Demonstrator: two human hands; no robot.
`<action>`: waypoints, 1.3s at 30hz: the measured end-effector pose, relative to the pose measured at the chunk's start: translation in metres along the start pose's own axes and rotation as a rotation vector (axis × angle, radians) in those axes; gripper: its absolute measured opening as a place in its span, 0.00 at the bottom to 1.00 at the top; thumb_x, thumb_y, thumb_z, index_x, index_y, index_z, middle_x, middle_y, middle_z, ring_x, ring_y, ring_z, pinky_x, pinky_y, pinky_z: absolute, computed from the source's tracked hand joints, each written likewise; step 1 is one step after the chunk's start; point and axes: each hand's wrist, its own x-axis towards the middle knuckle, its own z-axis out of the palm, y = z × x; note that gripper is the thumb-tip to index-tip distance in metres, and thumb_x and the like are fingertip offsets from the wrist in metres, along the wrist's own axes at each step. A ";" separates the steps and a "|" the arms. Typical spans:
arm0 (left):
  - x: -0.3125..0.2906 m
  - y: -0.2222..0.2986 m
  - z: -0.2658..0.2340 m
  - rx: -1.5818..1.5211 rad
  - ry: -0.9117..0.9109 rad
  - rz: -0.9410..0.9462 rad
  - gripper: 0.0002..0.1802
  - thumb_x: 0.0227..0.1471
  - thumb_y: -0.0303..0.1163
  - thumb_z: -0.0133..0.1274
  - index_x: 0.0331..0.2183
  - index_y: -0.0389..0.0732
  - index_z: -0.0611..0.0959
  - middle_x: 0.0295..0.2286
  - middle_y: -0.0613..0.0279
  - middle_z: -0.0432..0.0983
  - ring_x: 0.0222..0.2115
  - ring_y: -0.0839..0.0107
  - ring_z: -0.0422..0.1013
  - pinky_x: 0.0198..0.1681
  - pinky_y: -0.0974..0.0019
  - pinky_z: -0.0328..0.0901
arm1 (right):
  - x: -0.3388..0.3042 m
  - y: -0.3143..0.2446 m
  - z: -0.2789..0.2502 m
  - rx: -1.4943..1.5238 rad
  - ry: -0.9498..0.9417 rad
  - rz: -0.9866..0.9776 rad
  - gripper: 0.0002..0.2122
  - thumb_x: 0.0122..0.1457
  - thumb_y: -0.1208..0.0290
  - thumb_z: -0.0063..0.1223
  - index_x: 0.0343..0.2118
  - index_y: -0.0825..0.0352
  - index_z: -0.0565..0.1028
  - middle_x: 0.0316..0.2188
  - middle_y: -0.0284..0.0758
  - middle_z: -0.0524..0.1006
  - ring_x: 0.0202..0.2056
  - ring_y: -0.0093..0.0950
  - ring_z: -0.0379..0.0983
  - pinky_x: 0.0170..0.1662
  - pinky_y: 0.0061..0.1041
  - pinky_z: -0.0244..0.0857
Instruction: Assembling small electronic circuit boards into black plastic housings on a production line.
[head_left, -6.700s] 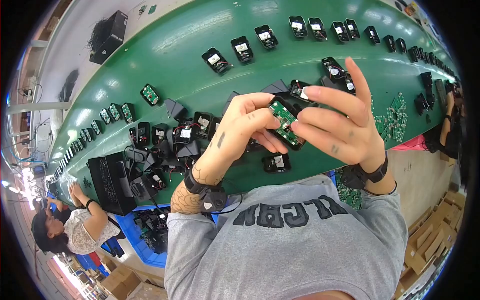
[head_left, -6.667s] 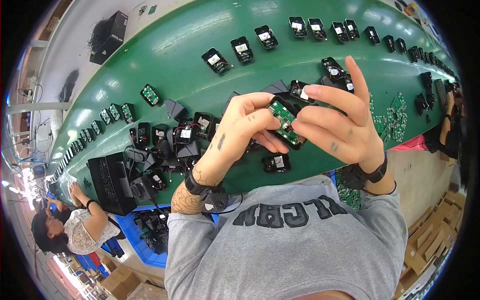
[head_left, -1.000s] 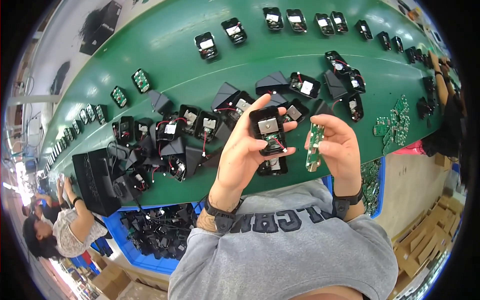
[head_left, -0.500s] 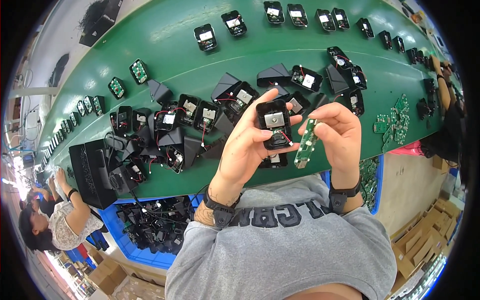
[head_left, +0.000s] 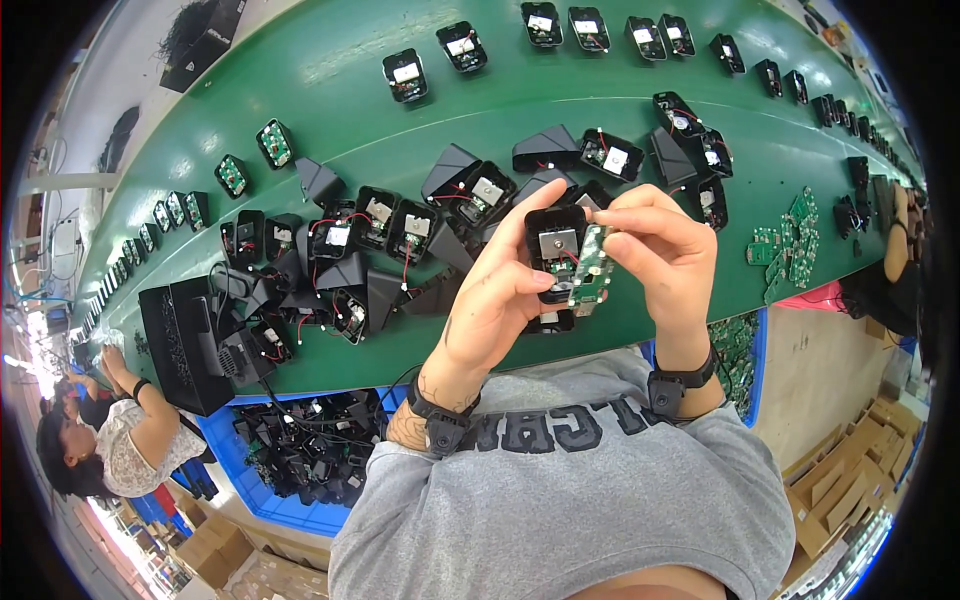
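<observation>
My left hand (head_left: 490, 300) is closed around an open black plastic housing (head_left: 549, 222), its hollow side facing me. Inside the housing sits a silver metal block, with thin wires below it. Between the thumb and fingers of my right hand (head_left: 665, 250) is a narrow green circuit board (head_left: 591, 272). The board stands tilted at the housing's right edge and covers part of its opening; whether the two touch, I cannot tell. Just beyond my hands, several similar black housings (head_left: 411, 230) with red wires lie in a loose heap on the green table (head_left: 360, 130).
A pile of green circuit boards (head_left: 800, 240) lies to the right. Filled housings (head_left: 405, 75) form a row along the far side. A black box (head_left: 185, 345) stands at left; a blue bin (head_left: 285, 512) of black parts sits below the table edge. Other people work at both sides.
My right hand has brought the circuit board leftward to the housing, turning it so it overlaps the opening. My left hand and the housing have shifted slightly right.
</observation>
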 end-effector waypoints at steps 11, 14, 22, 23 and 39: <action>0.002 -0.001 0.002 -0.008 -0.037 -0.040 0.48 0.37 0.28 0.45 0.63 0.38 0.52 0.55 0.51 0.61 0.52 0.61 0.66 0.50 0.45 0.68 | 0.001 0.003 0.001 -0.222 0.083 0.006 0.11 0.48 0.85 0.60 0.37 0.72 0.81 0.32 0.35 0.76 0.35 0.24 0.72 0.37 0.19 0.65; 0.005 -0.004 0.000 0.041 -0.067 0.067 0.51 0.34 0.26 0.47 0.63 0.37 0.51 0.55 0.51 0.59 0.54 0.60 0.64 0.51 0.44 0.68 | 0.007 0.003 -0.003 -0.494 -0.046 -0.284 0.11 0.45 0.84 0.61 0.35 0.71 0.81 0.30 0.34 0.77 0.35 0.28 0.72 0.39 0.24 0.65; 0.006 -0.010 0.002 0.129 -0.063 0.120 0.51 0.33 0.19 0.49 0.63 0.36 0.52 0.56 0.50 0.58 0.56 0.61 0.60 0.58 0.56 0.61 | 0.009 0.001 0.004 -0.690 -0.005 -0.314 0.11 0.42 0.78 0.64 0.32 0.62 0.83 0.28 0.28 0.78 0.41 0.31 0.70 0.44 0.30 0.65; 0.006 -0.011 0.001 0.128 -0.061 0.119 0.51 0.33 0.19 0.49 0.63 0.36 0.52 0.56 0.50 0.58 0.56 0.61 0.60 0.58 0.56 0.61 | 0.008 0.000 0.005 -0.709 0.007 -0.325 0.12 0.42 0.79 0.64 0.32 0.63 0.83 0.28 0.29 0.77 0.42 0.32 0.70 0.45 0.31 0.65; 0.013 -0.008 0.004 0.380 -0.066 0.307 0.43 0.47 0.12 0.48 0.63 0.37 0.52 0.60 0.58 0.55 0.56 0.67 0.60 0.57 0.64 0.59 | 0.000 0.001 0.007 -0.335 -0.077 0.182 0.24 0.49 0.74 0.59 0.52 0.66 0.73 0.51 0.35 0.74 0.49 0.23 0.71 0.45 0.21 0.66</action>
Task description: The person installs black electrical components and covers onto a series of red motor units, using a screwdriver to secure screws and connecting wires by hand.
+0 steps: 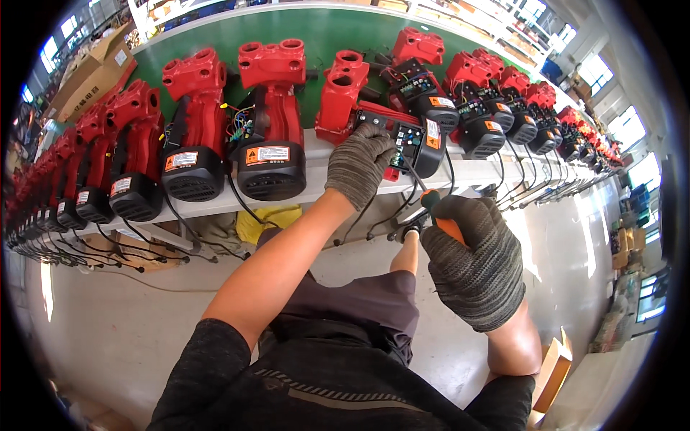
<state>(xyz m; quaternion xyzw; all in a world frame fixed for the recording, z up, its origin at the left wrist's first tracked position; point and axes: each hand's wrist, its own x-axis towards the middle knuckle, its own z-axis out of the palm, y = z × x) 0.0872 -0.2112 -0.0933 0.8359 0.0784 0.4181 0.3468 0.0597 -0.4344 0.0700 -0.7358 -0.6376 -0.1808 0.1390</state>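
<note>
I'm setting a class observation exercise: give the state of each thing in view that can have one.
Red machine: opened, circuit board exposed
Left hand: gloved, touching that machine
Screwdriver: gripped, angled toward the circuit board; tip contact unclear
Right hand: gloved, closed around the screwdriver
Neighbouring machine, left: coloured wires exposed
Lower-right cardboard box: flap raised

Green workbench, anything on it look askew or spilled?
The red and black machine under the gray-gloved left hand lies slanted, unlike the straighter matching machines leftward. Its greenish circuit board is exposed, but units rightward show theirs too. I see no spill.
</note>
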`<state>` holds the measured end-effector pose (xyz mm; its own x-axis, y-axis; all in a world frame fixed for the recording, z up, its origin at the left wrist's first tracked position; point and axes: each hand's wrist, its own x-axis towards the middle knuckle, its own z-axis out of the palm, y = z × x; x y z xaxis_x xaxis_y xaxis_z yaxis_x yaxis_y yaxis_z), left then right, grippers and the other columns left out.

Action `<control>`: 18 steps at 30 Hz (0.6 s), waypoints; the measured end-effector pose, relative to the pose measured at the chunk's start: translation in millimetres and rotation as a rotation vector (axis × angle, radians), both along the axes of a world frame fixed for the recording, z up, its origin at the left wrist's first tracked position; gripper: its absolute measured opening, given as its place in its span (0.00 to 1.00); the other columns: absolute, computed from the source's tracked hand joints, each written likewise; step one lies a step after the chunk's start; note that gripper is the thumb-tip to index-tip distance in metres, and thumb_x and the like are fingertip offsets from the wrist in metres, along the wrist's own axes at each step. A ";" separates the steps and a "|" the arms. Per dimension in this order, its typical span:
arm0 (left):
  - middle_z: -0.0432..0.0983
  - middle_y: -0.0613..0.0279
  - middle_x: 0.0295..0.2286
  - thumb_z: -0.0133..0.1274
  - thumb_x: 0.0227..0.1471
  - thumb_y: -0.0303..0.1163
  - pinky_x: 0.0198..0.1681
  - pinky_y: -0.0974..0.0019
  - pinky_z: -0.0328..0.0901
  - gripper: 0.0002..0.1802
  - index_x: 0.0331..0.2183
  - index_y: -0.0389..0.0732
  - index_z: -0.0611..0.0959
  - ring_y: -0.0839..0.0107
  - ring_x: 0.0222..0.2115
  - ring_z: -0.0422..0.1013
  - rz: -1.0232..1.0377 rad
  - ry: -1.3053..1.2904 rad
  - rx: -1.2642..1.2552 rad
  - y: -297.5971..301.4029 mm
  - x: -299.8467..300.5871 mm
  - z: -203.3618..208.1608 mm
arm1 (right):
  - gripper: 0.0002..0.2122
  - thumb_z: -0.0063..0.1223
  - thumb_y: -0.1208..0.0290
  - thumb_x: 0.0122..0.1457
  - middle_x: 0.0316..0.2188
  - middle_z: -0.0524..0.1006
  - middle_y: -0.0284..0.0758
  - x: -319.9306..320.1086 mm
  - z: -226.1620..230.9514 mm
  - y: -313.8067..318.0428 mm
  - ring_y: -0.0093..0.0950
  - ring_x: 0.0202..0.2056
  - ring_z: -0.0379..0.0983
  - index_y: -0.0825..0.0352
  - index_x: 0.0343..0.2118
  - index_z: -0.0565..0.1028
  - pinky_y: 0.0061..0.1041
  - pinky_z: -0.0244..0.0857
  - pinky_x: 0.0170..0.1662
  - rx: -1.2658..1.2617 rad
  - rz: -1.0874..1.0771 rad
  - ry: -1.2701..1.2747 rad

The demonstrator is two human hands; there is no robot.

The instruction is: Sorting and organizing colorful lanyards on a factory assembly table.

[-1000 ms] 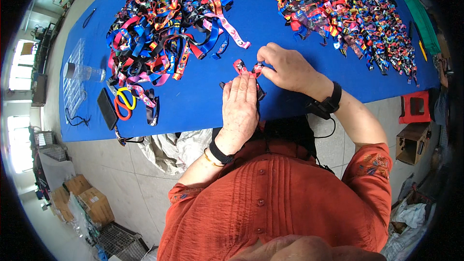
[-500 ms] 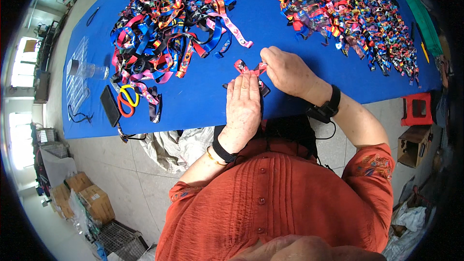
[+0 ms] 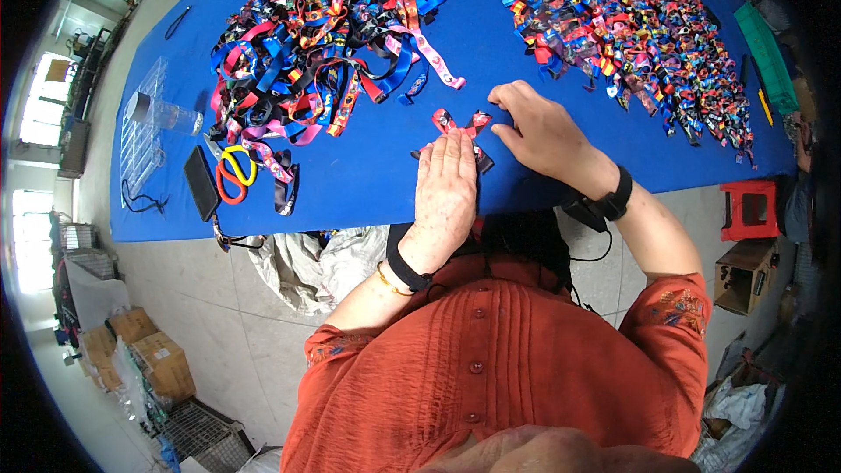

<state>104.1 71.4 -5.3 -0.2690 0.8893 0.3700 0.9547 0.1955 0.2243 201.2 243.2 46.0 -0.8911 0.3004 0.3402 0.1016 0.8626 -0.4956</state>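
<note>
My left hand (image 3: 447, 188) lies flat, fingers stretched out together, on a folded pink, red and black printed ribbon strap (image 3: 442, 118) near the table's front edge. Two ends of the strap stick out beyond my fingertips, and dark pieces show at both sides of the fingers; its middle is hidden under the hand. To the right of the strap and apart from it, my right hand (image 3: 545, 133) is raised a little, thumb and forefinger apart with nothing between them. Beyond both hands lies a loose heap of colourful printed ribbon straps (image 3: 333, 44).
Rows of short folded ribbon pieces (image 3: 631, 44) cover the blue table's far right. On the left are red-and-yellow-handled scissors (image 3: 233, 177), a black phone (image 3: 201, 184), a clear bottle (image 3: 171, 116) and a wire rack (image 3: 140, 144). A red stool (image 3: 749, 210) stands right of the table.
My right hand has let go of the strap's end and drawn slightly right, its thumb and forefinger now parted. My left hand stays pressed on the strap.
</note>
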 end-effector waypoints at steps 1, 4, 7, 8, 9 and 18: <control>0.66 0.41 0.53 0.50 0.46 0.23 0.60 0.48 0.57 0.29 0.53 0.29 0.71 0.48 0.55 0.64 0.002 -0.001 0.000 -0.3 -0.6 0.4 | 0.12 0.51 0.78 0.54 0.34 0.73 0.43 2.4 4.9 -5.0 0.47 0.37 0.72 0.66 0.42 0.68 0.44 0.66 0.39 0.058 0.005 0.063; 0.67 0.42 0.52 0.51 0.45 0.22 0.58 0.50 0.59 0.31 0.54 0.29 0.70 0.48 0.53 0.64 -0.020 -0.017 0.025 -0.3 -2.1 1.5 | 0.11 0.51 0.76 0.54 0.35 0.74 0.39 11.3 1.9 -19.1 0.42 0.37 0.72 0.65 0.42 0.71 0.40 0.66 0.40 0.076 0.203 0.141; 0.66 0.42 0.51 0.49 0.48 0.25 0.60 0.49 0.56 0.30 0.54 0.26 0.69 0.50 0.54 0.63 -0.023 -0.059 -0.034 -1.7 -4.1 6.1 | 0.08 0.51 0.75 0.55 0.35 0.74 0.37 28.2 -3.2 -32.9 0.37 0.37 0.72 0.65 0.39 0.74 0.36 0.66 0.40 0.121 0.233 -0.094; 0.67 0.43 0.48 0.49 0.48 0.25 0.58 0.51 0.58 0.29 0.54 0.26 0.69 0.51 0.51 0.64 -0.039 -0.043 -0.013 -1.5 -5.9 6.8 | 0.07 0.50 0.74 0.55 0.35 0.74 0.35 31.3 -3.8 -36.8 0.35 0.37 0.71 0.65 0.37 0.75 0.34 0.66 0.40 0.142 0.224 -0.111; 0.69 0.44 0.45 0.50 0.48 0.25 0.56 0.53 0.60 0.29 0.53 0.26 0.70 0.52 0.48 0.66 -0.054 -0.027 0.009 -1.1 -7.5 7.5 | 0.07 0.50 0.74 0.55 0.35 0.74 0.35 33.9 -5.1 -38.7 0.35 0.37 0.71 0.65 0.37 0.75 0.34 0.66 0.40 0.139 0.223 -0.113; 0.71 0.51 0.39 0.50 0.50 0.28 0.48 0.58 0.62 0.28 0.52 0.26 0.72 0.58 0.42 0.67 -0.049 0.071 -0.031 0.8 -8.4 13.3 | 0.08 0.53 0.72 0.54 0.35 0.73 0.33 43.1 -11.2 -42.7 0.34 0.36 0.70 0.64 0.37 0.76 0.34 0.65 0.40 0.109 0.166 -0.006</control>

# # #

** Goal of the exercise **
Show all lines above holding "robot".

** Written reply **
Demonstrator: two human hands; no robot.
The demonstrator is two human hands; there is no robot.

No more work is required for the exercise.